Provided material:
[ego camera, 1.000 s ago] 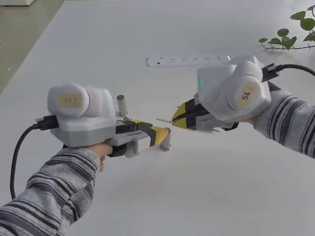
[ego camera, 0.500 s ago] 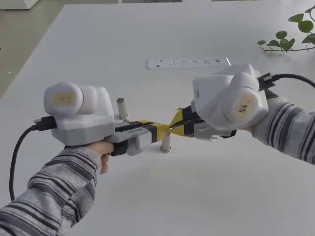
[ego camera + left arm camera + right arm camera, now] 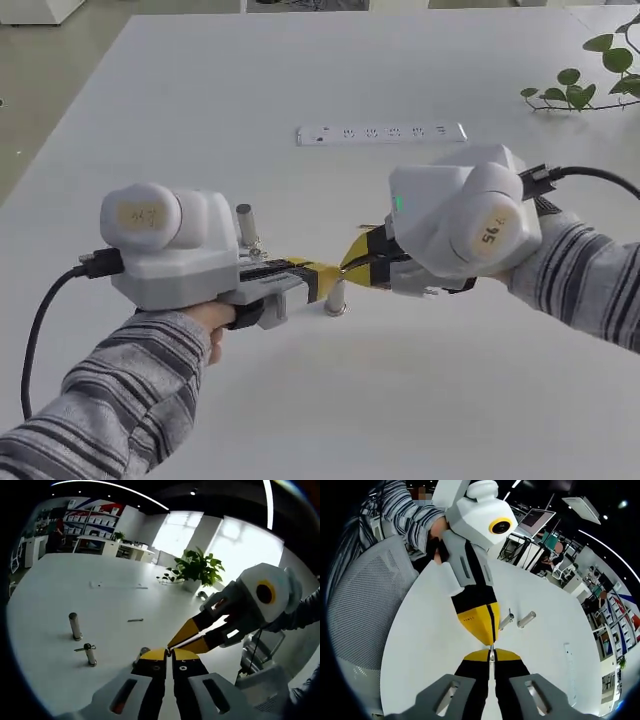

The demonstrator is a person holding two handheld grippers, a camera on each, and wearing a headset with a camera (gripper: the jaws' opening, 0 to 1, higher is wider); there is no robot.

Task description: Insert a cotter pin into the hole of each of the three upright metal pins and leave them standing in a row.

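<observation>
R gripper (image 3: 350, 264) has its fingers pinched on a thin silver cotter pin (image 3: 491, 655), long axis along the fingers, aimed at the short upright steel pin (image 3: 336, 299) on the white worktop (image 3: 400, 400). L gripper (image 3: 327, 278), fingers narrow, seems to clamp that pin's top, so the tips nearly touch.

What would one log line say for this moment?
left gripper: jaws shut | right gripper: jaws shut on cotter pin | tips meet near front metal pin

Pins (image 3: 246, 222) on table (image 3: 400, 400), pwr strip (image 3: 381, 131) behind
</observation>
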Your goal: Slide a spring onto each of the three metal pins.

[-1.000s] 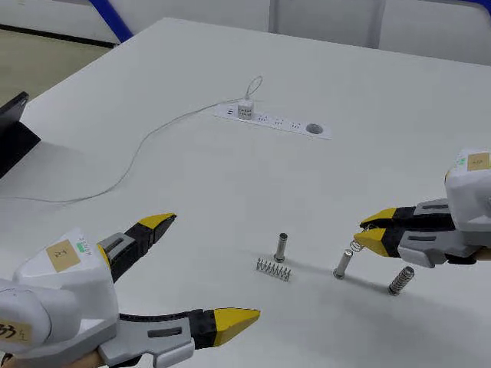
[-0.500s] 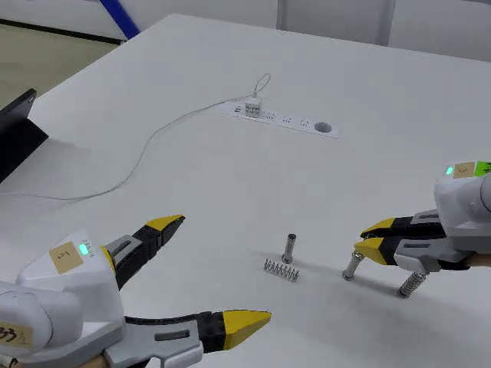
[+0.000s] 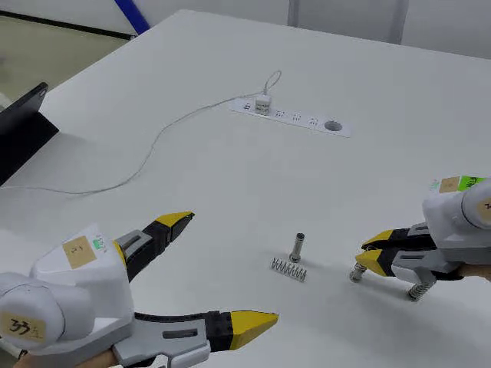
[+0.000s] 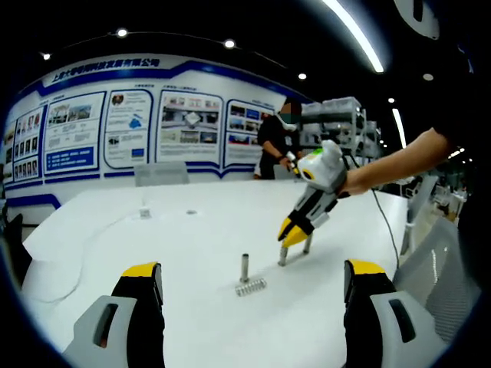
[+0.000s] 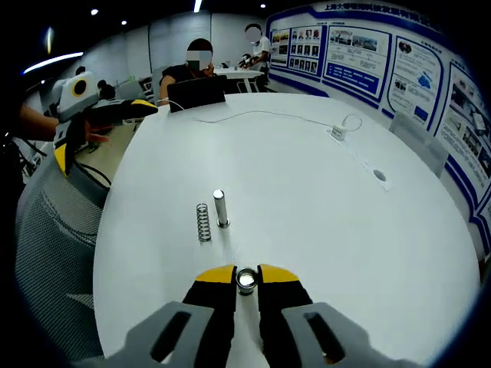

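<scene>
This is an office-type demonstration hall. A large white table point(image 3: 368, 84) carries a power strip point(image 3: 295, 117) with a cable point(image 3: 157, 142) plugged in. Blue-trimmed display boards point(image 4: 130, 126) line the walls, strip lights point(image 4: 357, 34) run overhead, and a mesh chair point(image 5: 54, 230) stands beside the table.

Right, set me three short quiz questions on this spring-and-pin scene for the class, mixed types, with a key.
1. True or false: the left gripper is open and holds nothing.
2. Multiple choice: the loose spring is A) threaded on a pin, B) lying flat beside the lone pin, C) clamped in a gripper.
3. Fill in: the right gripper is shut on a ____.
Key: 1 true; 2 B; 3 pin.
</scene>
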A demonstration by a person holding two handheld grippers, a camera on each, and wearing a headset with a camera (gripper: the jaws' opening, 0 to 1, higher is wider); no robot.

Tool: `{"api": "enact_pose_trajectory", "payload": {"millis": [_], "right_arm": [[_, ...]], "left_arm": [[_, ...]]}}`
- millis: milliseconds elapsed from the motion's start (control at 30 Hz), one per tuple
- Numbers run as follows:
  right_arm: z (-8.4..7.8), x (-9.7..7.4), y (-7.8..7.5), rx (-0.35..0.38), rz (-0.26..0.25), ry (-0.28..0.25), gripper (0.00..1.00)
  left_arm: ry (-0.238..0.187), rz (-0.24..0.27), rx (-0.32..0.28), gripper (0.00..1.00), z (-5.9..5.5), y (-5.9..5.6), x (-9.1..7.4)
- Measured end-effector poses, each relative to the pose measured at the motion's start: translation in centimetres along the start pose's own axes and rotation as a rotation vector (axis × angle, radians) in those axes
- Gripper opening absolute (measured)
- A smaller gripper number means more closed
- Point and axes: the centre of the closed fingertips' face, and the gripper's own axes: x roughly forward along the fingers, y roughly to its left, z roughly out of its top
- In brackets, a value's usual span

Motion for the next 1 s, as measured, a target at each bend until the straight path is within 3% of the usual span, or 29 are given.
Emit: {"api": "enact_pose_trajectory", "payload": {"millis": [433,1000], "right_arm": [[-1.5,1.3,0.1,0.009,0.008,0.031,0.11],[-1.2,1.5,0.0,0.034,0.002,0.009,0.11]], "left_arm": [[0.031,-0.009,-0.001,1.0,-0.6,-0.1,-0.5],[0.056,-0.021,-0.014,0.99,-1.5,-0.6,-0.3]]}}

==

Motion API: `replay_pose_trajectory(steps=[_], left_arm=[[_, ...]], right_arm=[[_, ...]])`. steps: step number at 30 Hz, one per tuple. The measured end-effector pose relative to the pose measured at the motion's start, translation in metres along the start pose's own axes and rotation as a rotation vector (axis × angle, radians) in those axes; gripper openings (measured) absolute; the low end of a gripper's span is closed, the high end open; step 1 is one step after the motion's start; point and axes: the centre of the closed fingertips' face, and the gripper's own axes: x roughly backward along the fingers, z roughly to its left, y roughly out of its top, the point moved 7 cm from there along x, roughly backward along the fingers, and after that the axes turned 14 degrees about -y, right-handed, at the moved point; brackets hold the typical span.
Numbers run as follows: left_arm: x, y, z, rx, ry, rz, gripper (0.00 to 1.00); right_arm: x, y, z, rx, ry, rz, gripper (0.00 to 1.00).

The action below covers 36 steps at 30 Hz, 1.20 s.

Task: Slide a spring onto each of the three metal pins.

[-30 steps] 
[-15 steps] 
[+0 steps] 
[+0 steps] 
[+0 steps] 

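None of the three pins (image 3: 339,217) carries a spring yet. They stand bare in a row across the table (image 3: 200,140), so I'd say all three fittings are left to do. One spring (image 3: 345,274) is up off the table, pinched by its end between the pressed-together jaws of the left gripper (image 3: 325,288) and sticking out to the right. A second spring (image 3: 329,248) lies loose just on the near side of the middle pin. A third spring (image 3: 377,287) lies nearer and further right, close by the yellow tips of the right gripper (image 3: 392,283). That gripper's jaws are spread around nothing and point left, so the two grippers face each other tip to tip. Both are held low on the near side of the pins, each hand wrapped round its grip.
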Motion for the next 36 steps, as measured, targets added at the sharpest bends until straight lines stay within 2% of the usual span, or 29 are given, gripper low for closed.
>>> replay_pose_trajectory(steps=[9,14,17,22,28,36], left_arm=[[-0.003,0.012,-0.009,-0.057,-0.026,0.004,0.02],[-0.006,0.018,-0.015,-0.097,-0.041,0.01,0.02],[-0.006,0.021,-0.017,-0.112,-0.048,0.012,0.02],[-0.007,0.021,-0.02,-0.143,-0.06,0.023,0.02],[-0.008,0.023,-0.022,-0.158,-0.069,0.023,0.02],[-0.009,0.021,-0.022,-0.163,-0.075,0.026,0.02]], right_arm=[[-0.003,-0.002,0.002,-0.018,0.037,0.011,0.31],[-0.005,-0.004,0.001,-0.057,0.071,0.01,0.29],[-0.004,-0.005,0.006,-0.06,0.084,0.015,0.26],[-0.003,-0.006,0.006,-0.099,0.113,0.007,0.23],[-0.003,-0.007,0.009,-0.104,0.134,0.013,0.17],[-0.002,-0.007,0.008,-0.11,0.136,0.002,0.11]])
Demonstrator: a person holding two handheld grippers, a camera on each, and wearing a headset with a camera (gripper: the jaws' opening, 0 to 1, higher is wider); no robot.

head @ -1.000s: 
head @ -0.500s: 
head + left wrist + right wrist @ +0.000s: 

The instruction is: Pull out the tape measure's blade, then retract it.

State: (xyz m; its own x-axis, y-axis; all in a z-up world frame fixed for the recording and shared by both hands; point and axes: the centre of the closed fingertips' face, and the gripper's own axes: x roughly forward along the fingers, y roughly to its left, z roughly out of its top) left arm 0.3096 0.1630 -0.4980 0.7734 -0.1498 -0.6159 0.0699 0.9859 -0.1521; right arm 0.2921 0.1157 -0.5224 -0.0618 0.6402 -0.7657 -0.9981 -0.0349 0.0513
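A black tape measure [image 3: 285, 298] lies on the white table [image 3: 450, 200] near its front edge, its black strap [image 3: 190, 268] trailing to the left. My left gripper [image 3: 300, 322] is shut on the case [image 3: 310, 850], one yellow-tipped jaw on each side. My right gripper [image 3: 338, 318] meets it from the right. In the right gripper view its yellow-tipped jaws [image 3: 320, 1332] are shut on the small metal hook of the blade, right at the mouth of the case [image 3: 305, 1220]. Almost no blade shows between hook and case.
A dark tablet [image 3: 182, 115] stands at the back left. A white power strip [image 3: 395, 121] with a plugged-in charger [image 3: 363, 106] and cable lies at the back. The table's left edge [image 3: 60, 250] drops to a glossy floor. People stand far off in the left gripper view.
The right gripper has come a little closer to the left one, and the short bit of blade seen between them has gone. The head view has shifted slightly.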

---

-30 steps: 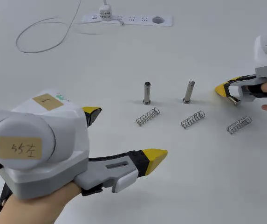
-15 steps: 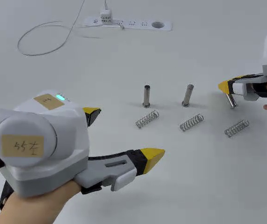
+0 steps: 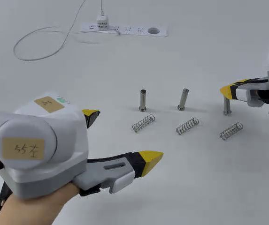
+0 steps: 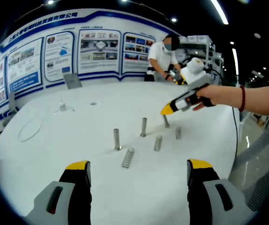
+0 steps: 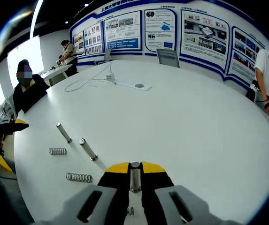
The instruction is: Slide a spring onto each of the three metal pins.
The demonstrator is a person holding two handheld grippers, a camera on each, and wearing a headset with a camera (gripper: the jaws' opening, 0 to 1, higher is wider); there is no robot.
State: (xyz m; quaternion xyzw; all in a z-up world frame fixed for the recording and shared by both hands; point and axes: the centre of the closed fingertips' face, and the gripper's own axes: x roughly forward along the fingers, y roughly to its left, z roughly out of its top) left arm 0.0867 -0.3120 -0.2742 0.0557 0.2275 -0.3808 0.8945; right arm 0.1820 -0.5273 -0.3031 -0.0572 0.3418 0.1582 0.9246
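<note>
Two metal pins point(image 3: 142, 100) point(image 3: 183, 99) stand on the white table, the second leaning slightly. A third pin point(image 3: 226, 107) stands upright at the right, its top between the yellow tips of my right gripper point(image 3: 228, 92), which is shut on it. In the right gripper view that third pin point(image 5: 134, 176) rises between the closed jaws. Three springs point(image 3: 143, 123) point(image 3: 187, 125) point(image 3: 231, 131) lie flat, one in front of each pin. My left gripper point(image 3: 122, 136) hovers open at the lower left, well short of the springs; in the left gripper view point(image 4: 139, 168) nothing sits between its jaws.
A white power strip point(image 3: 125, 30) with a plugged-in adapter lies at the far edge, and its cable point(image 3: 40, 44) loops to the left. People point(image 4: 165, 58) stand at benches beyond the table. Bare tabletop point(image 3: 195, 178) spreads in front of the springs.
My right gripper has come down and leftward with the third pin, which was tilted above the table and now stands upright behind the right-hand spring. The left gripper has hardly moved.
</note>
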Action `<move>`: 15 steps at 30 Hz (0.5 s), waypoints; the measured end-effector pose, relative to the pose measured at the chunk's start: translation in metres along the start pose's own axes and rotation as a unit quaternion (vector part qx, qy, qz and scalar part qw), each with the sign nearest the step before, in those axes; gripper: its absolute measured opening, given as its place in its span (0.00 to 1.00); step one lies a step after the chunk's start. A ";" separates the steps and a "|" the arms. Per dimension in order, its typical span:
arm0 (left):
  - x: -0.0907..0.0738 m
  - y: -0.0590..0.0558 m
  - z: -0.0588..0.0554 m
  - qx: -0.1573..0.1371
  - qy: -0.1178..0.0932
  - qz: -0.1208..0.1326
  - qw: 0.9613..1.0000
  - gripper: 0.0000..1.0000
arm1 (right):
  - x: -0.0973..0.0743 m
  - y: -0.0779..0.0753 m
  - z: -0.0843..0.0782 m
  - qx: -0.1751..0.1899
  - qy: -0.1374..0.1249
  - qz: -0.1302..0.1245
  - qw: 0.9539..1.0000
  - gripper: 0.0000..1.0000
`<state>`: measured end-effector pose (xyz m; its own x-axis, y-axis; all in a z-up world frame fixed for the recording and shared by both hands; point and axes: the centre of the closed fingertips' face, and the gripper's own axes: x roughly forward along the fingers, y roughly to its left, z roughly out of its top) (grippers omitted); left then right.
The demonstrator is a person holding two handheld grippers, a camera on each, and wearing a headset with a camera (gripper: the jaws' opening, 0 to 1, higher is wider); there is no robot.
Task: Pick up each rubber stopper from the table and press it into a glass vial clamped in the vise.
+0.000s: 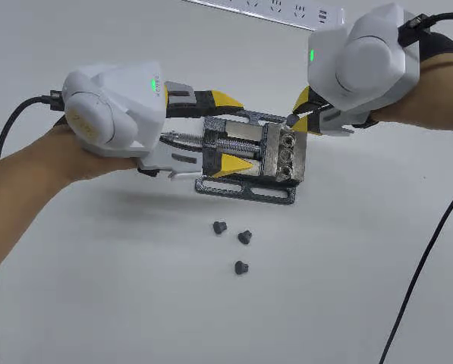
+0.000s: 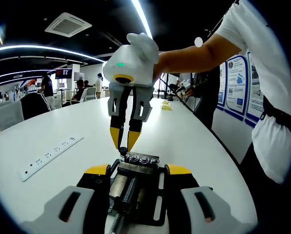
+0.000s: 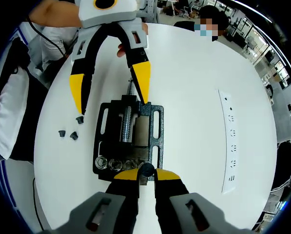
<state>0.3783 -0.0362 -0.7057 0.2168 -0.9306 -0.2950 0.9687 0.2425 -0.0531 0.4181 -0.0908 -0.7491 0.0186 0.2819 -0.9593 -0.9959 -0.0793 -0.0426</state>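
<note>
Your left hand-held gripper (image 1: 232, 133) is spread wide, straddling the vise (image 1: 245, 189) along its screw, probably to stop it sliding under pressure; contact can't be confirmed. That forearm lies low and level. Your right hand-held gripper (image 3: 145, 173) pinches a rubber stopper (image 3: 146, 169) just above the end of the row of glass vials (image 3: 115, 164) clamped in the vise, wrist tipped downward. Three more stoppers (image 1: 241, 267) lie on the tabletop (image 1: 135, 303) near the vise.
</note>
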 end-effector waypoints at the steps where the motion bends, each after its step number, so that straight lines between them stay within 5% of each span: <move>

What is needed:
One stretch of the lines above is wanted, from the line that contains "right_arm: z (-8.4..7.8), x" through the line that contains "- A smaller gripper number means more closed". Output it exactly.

Reply to the exercise:
  right_arm: z (-8.4..7.8), x (-9.7..7.4), y (-7.8..7.5), rx (-0.35..0.38), rz (-0.26..0.25), ry (-0.28..0.25), gripper (0.00..1.00)
  left_arm: ry (-0.238..0.187), rz (-0.24..0.27), rx (-0.32..0.28), gripper (0.00..1.00), z (-5.9..5.5), y (-5.9..5.6), x (-9.1..7.4)
- Measured end-effector poses, each relative to the pose measured at the motion's start: translation in centimetres along the start pose's own axes and rotation as a rotation vector (axis × angle, radians) in those axes
- Gripper opening absolute (measured)
- A smaller gripper number means more closed

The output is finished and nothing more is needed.